Spanish actress (born 1945)

María del Carmen García Maura (born 15 September 1945) is a Spanish actress. In a career that has spanned seven decades, she has starred in films such as Women on the Verge of a Nervous Breakdown, ¡Ay Carmela!, Common Wealth, and Volver. With three wins, she holds the record for most Goya Awards for Best Actress (for a total of four wins). She also won a Cesar Award in 2012 and a Cannes Film Festival Award in 2006.

==Early life==
Carmen García Maura was born in Madrid on 15 September 1945 to Salvador García y Santa-Cruz and Carmen Maura y Arenzana. Her great-grandfather was the Count of Fuente Nueva de Arenzana, who lived in the Palace of Arenzana in Madrid, currently the embassy of France. Her great grandfather from her mother's side was artist Bartolomé Maura y Montaner, brother of statesman Antonio Maura.
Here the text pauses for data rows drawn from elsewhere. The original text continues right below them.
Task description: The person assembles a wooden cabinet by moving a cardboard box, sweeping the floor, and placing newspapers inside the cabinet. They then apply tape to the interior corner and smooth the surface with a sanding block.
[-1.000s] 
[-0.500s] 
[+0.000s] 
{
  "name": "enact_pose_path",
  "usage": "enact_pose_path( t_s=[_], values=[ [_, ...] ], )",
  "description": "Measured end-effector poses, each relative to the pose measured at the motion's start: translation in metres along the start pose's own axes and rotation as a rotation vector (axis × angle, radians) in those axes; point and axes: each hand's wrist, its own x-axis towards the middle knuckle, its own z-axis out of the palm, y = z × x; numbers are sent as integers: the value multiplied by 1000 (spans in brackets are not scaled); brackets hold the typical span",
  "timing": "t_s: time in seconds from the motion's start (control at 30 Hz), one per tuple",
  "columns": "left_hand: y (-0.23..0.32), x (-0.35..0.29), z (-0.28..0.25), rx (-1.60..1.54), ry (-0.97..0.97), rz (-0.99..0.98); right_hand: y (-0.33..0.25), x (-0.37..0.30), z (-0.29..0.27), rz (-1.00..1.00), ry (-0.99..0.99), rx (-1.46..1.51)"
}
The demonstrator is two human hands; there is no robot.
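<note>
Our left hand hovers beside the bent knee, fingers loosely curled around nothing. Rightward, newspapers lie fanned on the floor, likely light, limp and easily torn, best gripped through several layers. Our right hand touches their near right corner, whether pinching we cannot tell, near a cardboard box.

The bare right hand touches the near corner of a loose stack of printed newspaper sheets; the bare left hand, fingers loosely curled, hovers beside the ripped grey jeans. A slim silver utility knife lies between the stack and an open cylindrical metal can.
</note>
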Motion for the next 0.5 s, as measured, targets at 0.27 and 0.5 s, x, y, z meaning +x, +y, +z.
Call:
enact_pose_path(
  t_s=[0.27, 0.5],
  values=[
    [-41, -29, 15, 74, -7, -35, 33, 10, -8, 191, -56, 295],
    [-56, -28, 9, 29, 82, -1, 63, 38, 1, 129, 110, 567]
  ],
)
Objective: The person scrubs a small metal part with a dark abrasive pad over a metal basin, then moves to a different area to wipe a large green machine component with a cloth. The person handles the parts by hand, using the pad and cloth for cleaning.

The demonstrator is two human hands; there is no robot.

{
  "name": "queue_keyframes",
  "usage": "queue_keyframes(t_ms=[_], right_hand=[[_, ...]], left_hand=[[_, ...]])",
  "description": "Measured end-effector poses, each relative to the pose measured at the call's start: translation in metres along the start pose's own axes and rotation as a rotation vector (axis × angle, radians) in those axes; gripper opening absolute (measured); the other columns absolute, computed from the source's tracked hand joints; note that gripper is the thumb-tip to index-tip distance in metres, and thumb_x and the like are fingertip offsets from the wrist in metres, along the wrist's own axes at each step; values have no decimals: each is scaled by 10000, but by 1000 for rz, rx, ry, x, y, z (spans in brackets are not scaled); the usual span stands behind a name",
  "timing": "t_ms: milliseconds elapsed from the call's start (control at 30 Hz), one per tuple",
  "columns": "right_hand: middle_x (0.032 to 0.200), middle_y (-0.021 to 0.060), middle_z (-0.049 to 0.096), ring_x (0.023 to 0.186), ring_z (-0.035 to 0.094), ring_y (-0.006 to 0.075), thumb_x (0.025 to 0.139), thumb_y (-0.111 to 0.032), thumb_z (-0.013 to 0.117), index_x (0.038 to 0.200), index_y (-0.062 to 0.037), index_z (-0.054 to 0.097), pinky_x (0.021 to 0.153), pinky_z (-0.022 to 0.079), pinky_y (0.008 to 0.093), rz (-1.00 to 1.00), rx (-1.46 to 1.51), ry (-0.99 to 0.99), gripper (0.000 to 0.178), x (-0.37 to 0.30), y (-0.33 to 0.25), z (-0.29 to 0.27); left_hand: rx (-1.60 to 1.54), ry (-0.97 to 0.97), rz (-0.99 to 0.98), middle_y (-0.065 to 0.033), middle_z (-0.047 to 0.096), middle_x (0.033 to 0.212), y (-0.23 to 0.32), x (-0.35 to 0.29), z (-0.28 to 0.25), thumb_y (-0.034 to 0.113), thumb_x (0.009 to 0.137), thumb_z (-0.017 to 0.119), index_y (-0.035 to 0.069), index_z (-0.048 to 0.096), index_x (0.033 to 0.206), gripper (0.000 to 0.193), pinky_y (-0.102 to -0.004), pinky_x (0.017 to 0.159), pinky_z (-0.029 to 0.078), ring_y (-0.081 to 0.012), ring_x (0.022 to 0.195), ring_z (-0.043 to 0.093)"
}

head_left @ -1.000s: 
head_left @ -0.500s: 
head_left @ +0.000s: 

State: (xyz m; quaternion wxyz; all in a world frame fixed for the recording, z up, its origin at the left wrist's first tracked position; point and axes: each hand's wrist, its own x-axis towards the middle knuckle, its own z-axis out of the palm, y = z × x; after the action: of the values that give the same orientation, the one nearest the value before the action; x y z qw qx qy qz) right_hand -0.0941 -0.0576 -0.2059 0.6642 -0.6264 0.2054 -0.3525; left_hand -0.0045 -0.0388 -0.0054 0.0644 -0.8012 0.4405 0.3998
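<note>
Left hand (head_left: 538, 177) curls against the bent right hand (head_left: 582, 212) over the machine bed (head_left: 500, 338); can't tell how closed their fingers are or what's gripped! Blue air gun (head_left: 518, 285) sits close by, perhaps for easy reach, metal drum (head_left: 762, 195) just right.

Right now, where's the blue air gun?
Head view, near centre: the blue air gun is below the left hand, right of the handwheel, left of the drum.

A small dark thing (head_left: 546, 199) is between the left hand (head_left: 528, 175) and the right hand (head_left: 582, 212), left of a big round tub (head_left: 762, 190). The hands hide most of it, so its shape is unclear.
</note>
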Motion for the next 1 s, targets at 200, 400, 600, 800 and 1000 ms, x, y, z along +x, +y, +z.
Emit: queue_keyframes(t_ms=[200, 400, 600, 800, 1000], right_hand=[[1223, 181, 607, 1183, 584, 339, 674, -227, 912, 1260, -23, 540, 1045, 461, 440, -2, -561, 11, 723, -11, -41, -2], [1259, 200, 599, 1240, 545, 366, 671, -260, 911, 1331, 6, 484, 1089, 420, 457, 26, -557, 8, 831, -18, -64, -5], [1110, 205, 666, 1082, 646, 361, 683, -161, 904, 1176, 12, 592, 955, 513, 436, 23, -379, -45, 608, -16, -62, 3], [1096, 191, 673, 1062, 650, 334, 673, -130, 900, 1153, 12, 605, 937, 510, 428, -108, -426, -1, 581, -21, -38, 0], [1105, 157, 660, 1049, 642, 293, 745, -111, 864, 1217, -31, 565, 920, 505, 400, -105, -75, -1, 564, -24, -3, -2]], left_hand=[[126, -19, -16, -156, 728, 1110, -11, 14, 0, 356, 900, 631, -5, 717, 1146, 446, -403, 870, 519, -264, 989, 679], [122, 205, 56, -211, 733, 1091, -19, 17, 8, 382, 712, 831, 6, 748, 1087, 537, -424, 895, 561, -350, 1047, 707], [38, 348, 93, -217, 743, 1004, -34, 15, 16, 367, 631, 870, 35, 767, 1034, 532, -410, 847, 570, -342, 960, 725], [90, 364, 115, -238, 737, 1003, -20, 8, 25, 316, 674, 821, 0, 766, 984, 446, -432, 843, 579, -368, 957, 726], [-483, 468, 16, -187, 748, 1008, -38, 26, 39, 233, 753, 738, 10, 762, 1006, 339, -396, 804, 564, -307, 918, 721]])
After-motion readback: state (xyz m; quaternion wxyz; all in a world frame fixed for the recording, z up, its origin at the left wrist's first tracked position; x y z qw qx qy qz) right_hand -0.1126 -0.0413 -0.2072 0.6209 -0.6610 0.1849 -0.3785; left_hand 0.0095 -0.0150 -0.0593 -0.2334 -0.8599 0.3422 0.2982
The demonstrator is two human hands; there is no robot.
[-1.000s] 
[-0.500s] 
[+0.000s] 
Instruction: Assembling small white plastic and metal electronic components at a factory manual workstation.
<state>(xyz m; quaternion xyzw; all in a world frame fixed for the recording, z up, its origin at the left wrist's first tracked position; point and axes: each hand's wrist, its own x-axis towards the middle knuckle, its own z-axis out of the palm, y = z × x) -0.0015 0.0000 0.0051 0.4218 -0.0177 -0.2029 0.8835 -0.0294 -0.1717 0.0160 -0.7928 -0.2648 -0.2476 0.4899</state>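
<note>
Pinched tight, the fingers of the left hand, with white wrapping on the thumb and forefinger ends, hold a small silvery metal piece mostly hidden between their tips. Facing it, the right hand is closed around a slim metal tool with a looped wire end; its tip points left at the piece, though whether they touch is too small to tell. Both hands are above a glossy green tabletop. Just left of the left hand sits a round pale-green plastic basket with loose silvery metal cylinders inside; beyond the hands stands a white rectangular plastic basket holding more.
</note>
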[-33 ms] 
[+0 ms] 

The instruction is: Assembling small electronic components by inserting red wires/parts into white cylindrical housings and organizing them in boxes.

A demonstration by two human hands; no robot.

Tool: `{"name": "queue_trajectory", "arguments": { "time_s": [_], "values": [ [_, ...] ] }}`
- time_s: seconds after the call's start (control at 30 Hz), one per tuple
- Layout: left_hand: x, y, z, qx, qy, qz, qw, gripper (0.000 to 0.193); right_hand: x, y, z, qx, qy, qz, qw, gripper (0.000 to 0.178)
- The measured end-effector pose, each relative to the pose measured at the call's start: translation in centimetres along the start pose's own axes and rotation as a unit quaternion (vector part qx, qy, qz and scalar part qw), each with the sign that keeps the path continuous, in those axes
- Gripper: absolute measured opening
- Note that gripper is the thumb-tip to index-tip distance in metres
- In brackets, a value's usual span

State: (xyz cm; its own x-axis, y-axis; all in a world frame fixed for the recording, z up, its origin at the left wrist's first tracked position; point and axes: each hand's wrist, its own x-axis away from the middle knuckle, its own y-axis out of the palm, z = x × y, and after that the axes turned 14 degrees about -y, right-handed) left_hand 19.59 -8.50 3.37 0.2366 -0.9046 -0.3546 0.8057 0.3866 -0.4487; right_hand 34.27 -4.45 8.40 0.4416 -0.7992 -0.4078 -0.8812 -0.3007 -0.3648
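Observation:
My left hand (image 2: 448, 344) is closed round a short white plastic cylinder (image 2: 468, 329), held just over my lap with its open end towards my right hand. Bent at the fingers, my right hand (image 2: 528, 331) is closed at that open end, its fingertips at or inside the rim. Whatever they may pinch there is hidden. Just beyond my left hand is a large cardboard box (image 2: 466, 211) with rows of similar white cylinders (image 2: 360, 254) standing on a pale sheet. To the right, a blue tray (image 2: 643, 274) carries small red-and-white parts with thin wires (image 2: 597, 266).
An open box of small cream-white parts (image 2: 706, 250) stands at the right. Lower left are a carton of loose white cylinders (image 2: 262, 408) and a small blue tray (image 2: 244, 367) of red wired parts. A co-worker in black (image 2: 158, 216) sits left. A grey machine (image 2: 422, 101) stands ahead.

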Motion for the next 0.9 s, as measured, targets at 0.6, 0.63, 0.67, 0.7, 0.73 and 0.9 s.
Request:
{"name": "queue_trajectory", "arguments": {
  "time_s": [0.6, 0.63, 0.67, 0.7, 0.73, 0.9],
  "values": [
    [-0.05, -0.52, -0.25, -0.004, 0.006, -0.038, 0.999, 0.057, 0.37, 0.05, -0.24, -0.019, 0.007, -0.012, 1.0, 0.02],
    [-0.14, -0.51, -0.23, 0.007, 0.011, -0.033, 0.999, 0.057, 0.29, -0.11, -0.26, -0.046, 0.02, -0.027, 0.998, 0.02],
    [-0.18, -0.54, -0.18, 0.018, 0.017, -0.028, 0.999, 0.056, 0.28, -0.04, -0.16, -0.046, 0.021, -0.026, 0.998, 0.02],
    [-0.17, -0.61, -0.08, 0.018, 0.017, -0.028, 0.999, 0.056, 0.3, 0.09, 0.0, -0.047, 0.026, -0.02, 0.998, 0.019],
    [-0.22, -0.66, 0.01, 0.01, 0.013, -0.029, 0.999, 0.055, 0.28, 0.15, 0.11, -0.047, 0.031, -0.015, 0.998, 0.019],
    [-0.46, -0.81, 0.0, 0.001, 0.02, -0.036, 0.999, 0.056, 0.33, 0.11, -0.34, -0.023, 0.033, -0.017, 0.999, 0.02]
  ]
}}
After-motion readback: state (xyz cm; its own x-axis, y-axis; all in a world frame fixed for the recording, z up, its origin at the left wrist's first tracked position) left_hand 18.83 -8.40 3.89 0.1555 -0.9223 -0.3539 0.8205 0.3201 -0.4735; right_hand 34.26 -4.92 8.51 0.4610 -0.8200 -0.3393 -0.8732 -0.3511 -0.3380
Maura studied philosophy and literature at the École des Beaux-Arts in Paris. From 1964 to 1970, she was married to lawyer Francisco Forteza, with whom she has two children, Carmen and Pablo. Later she had a long relationship with Antonio Moreno Rubio, that ended in 1995 when she discovered he had defrauded her, causing bankruptcy.

==Career==
Maura began her career as a cabaret singer.
Maura's film career was launched in 1970 with an appearance in the film The Man in Hiding. This was followed by a major role in the 1977 film Tigres de papel. Although Maura has played dramatic roles, she is often noted for her comedic roles in films like Sal gorda (1984), Sé infiel y no mires con quién (1985) or Tata mía (1986).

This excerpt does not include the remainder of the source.